▸ DATA IN THIS EXERCISE
######
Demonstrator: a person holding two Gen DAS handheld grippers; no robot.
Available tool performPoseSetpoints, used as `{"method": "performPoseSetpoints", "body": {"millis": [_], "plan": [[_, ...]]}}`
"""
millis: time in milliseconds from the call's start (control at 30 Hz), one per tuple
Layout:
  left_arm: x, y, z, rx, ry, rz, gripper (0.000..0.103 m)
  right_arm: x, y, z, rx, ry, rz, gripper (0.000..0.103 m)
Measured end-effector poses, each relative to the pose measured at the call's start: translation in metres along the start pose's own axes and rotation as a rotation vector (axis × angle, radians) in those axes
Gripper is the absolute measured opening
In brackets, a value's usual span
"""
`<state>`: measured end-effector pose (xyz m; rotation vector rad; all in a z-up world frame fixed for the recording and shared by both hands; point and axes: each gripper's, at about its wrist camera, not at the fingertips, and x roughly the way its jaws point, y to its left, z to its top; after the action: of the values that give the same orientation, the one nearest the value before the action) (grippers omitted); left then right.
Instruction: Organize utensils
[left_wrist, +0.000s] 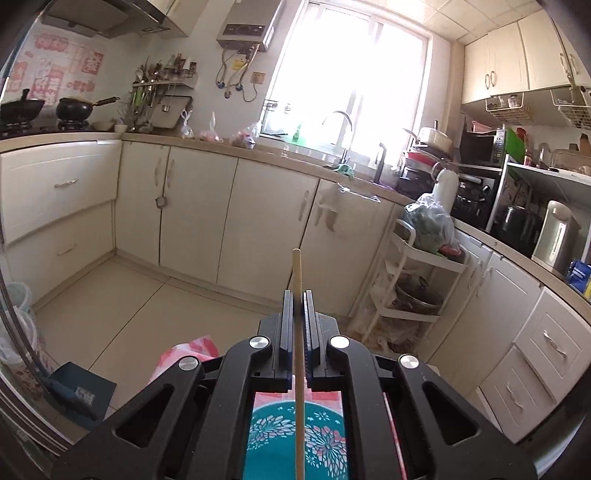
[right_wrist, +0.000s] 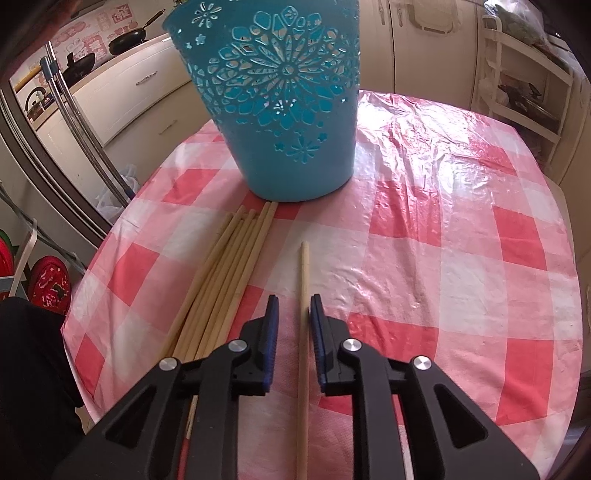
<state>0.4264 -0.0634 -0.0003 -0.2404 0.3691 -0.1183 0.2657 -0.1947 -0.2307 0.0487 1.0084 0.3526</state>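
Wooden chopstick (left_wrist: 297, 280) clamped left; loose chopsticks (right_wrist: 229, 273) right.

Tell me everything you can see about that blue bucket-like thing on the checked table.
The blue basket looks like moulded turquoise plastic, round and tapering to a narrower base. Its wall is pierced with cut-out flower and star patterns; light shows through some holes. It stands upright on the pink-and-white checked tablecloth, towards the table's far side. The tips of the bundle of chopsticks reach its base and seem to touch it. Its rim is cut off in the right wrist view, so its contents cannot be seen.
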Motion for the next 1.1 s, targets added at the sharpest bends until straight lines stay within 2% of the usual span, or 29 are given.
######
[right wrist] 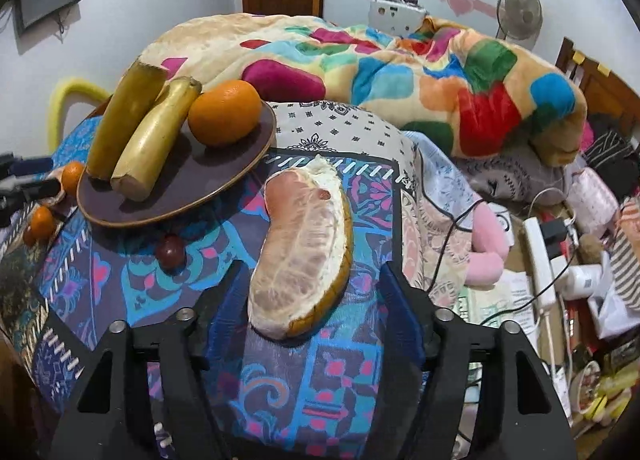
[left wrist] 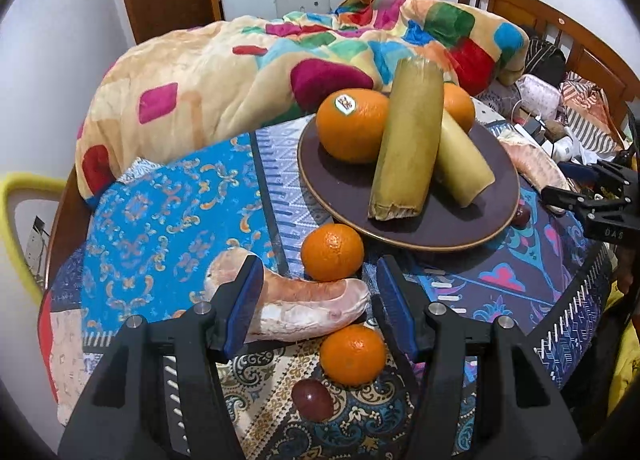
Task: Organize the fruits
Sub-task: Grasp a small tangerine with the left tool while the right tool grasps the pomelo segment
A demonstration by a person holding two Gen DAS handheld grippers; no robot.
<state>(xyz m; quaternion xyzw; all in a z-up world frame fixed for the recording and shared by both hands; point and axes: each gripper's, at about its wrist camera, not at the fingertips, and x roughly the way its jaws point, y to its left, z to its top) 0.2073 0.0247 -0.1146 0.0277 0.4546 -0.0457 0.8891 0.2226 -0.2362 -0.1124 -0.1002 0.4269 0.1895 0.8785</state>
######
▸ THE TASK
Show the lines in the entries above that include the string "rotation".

▸ ANSWER SECTION
Measured end-effector poses, each relative to the pose measured at the call's start: translation in metres along the start pose's own axes and rotation as a rotation vector (axis × angle, radians) in those axes
`<state>`: measured end-effector pose (xyz m; rotation vector rad; all in a z-up world frame fixed for the recording and shared by both hands; point and axes: each gripper's, at about its wrist camera, not at the fingertips, and x roughly the way its jaws point, y to its left, z to its top; after the action: of the values that give the same orientation, the one nearest the value before the action) (grippers omitted); left then right.

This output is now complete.